• _The problem_
Each line of the material should be output exactly as shown.

• _Dataset excerpt_
--------

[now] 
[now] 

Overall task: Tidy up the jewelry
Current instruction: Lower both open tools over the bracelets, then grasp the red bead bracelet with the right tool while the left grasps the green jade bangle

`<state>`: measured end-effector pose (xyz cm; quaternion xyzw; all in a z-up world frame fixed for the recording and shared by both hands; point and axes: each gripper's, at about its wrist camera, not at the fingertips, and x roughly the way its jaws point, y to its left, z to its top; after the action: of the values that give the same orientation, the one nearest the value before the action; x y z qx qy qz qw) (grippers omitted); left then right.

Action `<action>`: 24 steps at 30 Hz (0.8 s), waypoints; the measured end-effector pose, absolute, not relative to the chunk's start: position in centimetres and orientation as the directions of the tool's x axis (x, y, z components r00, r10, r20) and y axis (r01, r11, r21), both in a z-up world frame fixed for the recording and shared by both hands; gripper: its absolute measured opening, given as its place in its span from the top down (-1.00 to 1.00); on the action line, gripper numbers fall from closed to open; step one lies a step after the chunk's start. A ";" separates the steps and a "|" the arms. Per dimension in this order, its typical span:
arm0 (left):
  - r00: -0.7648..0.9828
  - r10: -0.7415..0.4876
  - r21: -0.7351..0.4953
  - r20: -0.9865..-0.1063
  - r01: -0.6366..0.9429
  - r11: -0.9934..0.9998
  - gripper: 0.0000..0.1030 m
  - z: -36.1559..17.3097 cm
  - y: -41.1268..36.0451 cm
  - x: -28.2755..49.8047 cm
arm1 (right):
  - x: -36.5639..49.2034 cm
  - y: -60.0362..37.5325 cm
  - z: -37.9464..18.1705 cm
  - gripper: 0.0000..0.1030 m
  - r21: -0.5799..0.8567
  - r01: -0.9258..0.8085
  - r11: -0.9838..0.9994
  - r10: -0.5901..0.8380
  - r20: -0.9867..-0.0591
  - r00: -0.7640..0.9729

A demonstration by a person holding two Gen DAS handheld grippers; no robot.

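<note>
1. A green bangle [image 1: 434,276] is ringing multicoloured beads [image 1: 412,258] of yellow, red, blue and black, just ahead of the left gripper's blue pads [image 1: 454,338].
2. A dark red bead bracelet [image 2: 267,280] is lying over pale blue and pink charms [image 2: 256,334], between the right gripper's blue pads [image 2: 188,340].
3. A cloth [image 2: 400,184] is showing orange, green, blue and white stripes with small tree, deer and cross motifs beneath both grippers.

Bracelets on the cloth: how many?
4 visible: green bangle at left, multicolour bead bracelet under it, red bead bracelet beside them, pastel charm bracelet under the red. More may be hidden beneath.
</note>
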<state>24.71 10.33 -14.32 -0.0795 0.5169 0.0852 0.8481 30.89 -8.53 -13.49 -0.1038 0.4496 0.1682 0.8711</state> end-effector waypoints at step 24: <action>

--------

• _Answer box_
[now] 
[now] 

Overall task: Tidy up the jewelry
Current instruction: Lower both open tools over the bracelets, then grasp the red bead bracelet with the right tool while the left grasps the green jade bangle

`<state>`: measured end-effector pose (xyz cm; quaternion xyzw; all in a z-up world frame fixed for the recording and shared by both hands; point and axes: each gripper's, at about its wrist camera, not at the fingertips, and x roughly the way its jaws point, y to its left, z to its top; after the action: of the values that give the same orientation, the one nearest the value before the action; x y z qx qy qz qw) (grippers omitted); left then right.

Action `<action>`: 24 steps at 30 Hz (0.8 s), waypoints; the measured end-effector pose, absolute, not relative to the chunk's start: position in centimetres and orientation as the directions of the tool's x axis (x, y, z components r00, r10, r20) and y axis (r01, r11, r21), both in a z-up world frame fixed for the recording and shared by both hands; gripper: its absolute measured opening, given as its place in its span from the top down (-1.00 to 1.00); on the action line, gripper numbers fall from closed to open; step one lies a step after the chunk's start. A ";" separates the steps and a "|" the arms. Per dimension in this order, its typical span:
arm0 (left):
  - r00: -0.7648..0.9828
  - r10: -0.7415..0.4876
  - r21: -0.7351..0.4953
  - r20: -0.9865..-0.1063
  - r01: -0.6366..0.9429
  - r11: -0.9934..0.9998
  - gripper: 0.0000..0.1030 m
  - z: -36.1559..17.3097 cm
  - y: -41.1268..36.0451 cm
  - x: -28.2755..49.8047 cm
arm1 (right):
  - x: -36.5639..49.2034 cm
  - y: -60.0362..37.5325 cm
  - z: -37.9464..18.1705 cm
  - gripper: 0.0000..0.1030 m
  - r21: -0.5799..0.8567
  - r01: -0.9258..0.8085
  - r11: -0.9838..0.9994
  - r10: -0.5901..0.8380
  - r20: -0.9867..-0.0591
  - r00: -0.7640..0.9729

A demonstration by a person holding two Gen DAS handheld grippers; no robot.

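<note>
1. A green bangle [image 1: 434,276] is ringing multicoloured beads [image 1: 412,258] of yellow, red, blue and black, just ahead of the left gripper's blue pads [image 1: 454,338].
2. A dark red bead bracelet [image 2: 267,280] is lying over pale blue and pink charms [image 2: 256,334], between the right gripper's blue pads [image 2: 188,340].
3. A cloth [image 2: 400,184] is showing orange, green, blue and white stripes with small tree, deer and cross motifs beneath both grippers.

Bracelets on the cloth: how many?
4 visible: green bangle at left, multicolour bead bracelet under it, red bead bracelet beside them, pastel charm bracelet under the red. More may be hidden beneath.
</note>
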<state>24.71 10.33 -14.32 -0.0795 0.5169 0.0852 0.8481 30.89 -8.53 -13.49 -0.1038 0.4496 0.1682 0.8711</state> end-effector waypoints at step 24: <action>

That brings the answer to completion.